ASSIGNED TASK: From the entries that follow, list every line in which the string "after" appears.

Dataset excerpts:
****************

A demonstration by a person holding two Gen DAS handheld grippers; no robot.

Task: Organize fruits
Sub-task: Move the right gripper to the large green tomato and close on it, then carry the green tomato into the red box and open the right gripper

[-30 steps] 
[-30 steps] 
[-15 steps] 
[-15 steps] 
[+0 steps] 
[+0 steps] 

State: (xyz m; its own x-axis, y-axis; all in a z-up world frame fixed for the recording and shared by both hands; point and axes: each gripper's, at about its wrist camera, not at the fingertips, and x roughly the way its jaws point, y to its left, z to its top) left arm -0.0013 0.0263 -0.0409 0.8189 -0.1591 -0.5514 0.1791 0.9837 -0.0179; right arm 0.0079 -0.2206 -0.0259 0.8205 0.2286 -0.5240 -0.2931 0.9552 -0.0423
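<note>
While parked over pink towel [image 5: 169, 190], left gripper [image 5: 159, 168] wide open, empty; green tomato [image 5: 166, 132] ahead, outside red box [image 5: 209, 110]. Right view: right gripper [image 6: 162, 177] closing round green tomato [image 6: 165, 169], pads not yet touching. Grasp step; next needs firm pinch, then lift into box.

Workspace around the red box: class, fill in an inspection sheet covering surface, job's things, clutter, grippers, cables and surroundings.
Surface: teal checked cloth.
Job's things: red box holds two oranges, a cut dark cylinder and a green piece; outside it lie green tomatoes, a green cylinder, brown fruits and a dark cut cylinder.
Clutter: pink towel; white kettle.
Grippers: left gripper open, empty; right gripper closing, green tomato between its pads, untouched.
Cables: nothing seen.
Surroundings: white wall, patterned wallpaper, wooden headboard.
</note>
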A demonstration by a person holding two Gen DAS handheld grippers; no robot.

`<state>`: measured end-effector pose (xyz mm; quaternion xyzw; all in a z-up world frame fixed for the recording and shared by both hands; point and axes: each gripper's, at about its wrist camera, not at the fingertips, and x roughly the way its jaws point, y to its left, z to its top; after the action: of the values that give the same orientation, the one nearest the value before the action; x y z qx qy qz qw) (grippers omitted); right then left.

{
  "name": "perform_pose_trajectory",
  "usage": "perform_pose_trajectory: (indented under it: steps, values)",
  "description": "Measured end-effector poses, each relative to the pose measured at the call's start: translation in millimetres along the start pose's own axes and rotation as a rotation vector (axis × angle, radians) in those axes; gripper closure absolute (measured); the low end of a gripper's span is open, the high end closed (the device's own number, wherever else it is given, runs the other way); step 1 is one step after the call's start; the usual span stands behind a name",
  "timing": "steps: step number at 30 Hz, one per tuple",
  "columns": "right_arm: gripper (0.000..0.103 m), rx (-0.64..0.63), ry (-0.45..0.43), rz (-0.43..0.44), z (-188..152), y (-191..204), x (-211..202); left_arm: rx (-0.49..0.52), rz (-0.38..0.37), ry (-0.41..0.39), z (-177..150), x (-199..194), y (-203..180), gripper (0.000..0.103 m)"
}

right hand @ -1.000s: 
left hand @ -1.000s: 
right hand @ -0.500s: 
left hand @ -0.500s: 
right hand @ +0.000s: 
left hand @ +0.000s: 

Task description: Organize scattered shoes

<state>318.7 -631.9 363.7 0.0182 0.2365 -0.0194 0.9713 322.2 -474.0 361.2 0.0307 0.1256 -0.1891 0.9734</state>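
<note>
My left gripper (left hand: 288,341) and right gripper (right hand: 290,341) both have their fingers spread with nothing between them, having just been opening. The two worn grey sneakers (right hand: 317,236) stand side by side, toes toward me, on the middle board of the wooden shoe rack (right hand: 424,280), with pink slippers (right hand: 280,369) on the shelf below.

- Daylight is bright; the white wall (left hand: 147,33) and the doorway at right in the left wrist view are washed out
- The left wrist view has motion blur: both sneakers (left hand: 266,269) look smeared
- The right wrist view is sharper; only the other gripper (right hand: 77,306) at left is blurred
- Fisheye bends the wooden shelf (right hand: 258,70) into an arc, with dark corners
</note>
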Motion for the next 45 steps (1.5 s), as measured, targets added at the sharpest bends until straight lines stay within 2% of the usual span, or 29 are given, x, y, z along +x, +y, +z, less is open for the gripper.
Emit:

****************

SOLUTION:
`<state>`: measured end-effector pose (xyz mm; quaternion xyzw; all in a z-up world frame fixed for the recording and shared by both hands; point and axes: each gripper's, at about its wrist camera, not at the fingertips, and x roughly the way its jaws point, y to its left, z to its top; after the action: of the values that give the same orientation, the one nearest the value before the action; x y z qx qy qz qw) (grippers omitted); right then left.
  "description": "Measured end-effector poses, each relative to the pose measured at the call's start: translation in millimetres along the start pose's own axes and rotation as a rotation vector (axis × angle, radians) in those axes; gripper closure absolute (measured); the low end of a gripper's span is open, the high end closed (the device's own number, wherever else it is given, runs the other way); step 1 is one step after the call's start; the usual span stands behind a name",

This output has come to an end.